PROBLEM TO WORK ON ▸
Filter the listing below for "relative" and report every line that has it.

SOURCE MATERIAL ▸
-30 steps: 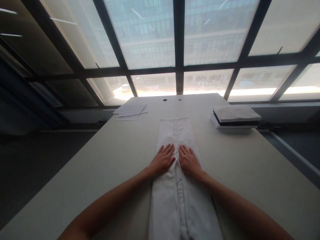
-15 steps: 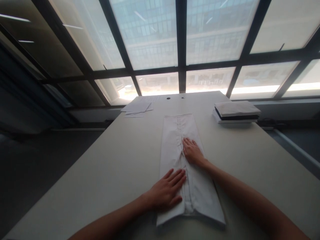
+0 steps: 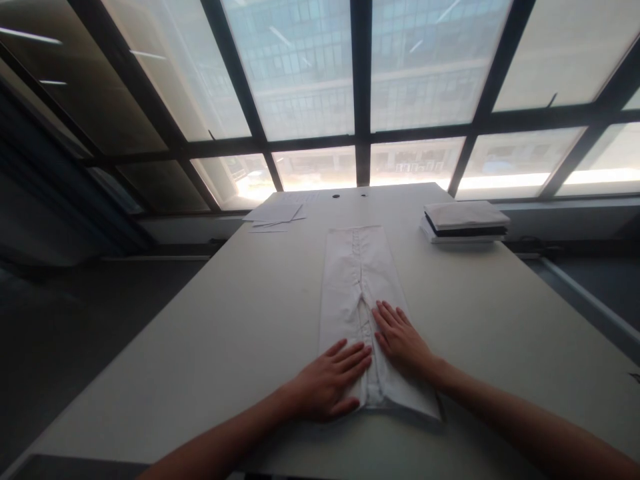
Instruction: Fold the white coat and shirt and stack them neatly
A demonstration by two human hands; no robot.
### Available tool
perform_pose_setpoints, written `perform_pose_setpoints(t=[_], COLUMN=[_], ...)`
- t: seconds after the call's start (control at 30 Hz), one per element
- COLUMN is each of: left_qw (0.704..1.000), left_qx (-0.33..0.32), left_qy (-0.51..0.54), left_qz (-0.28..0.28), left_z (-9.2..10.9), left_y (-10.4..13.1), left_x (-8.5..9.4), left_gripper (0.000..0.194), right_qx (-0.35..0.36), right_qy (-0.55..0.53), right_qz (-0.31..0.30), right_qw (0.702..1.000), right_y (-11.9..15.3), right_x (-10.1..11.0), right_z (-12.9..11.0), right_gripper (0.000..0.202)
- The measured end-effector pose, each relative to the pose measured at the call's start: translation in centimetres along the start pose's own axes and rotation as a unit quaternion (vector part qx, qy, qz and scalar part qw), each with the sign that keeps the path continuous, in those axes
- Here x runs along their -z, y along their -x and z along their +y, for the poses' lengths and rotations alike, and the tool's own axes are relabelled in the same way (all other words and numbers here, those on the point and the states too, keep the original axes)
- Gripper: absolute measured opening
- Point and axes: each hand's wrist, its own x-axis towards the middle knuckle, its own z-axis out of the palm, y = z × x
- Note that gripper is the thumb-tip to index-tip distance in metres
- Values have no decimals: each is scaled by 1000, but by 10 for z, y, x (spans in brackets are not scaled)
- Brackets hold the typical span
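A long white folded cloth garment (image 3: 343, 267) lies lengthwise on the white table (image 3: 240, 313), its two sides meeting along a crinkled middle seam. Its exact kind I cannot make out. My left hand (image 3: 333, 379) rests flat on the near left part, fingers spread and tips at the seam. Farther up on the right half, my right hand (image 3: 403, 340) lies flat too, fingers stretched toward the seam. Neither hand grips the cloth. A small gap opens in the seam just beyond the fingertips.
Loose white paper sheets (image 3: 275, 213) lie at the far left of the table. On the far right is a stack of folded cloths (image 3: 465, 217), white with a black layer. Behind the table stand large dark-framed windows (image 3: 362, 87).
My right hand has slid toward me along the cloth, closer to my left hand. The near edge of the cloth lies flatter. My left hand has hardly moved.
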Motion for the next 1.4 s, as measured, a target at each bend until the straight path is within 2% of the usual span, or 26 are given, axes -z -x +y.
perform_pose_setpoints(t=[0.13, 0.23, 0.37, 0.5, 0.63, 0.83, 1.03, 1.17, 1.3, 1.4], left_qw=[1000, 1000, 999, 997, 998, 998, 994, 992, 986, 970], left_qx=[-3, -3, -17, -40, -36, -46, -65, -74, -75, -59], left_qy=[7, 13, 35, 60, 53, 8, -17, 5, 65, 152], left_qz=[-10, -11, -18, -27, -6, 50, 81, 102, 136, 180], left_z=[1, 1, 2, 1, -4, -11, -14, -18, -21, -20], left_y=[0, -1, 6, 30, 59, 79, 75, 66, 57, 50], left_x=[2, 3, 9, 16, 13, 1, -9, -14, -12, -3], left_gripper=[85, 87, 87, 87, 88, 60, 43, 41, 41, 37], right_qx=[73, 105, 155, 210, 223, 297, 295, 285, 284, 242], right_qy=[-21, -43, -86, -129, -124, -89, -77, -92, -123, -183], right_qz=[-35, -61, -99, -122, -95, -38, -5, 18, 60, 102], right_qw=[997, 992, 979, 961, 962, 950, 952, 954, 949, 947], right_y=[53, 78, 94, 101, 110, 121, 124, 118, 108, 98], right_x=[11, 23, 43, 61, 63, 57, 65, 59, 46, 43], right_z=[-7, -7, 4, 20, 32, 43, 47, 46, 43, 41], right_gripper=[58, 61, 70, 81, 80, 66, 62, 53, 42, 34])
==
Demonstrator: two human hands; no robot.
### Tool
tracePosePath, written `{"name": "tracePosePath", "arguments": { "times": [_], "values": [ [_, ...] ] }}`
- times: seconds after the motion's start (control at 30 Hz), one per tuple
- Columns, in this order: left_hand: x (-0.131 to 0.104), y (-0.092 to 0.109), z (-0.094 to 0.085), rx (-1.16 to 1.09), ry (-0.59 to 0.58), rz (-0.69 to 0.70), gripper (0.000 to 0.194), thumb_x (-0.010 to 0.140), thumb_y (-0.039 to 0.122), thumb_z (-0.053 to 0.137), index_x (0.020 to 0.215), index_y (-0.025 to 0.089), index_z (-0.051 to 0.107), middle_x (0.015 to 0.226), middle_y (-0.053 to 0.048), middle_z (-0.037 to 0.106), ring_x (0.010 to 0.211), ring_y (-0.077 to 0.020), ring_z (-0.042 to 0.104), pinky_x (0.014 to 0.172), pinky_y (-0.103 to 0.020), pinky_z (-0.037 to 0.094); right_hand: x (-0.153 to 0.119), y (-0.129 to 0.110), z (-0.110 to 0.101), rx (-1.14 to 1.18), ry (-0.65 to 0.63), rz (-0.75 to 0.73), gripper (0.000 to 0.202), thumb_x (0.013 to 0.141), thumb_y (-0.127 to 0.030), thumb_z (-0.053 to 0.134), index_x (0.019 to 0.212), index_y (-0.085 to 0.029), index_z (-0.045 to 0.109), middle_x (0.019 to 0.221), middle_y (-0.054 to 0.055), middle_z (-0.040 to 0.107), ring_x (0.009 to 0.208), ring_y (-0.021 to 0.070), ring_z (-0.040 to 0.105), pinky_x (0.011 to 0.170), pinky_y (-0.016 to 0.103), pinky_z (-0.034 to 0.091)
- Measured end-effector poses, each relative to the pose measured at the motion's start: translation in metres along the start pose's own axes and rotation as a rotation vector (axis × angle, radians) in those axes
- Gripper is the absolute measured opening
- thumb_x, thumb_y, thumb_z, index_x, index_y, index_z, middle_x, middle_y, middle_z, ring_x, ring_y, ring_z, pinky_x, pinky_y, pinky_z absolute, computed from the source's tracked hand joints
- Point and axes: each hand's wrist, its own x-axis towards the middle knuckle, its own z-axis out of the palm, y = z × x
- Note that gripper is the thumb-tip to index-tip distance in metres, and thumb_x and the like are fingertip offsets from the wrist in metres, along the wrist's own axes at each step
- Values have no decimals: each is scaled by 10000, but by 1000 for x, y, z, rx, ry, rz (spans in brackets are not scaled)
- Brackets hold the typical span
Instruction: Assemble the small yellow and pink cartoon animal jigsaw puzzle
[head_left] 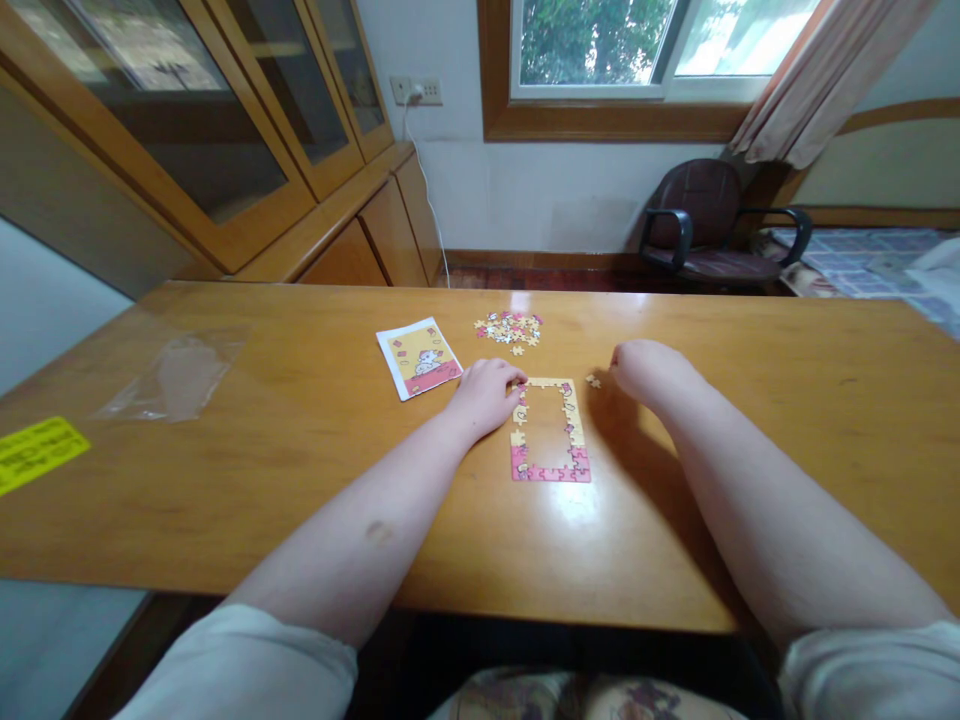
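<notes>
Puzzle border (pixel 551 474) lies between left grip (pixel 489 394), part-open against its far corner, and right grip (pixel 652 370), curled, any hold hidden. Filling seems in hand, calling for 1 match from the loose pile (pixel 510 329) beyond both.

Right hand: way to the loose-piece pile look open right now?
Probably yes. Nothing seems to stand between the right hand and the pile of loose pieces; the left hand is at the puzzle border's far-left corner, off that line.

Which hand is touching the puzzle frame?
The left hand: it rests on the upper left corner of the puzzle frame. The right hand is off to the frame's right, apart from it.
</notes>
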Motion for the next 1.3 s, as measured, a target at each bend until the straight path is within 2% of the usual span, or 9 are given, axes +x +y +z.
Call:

SOLUTION TO THE EXERCISE ▸
- The measured end-effector pose, each relative to the pose measured at the call's start: translation in centimetres along the start pose's own axes and rotation as a unit quaternion (vector part qx, qy, qz and scalar part qw), each with the sign that keeps the path continuous, in those axes
- Measured end-effector poses, each relative to the pose measured at the motion's start: translation in metres along the start pose's own axes and rotation as a rotation vector (axis × angle, radians) in those axes

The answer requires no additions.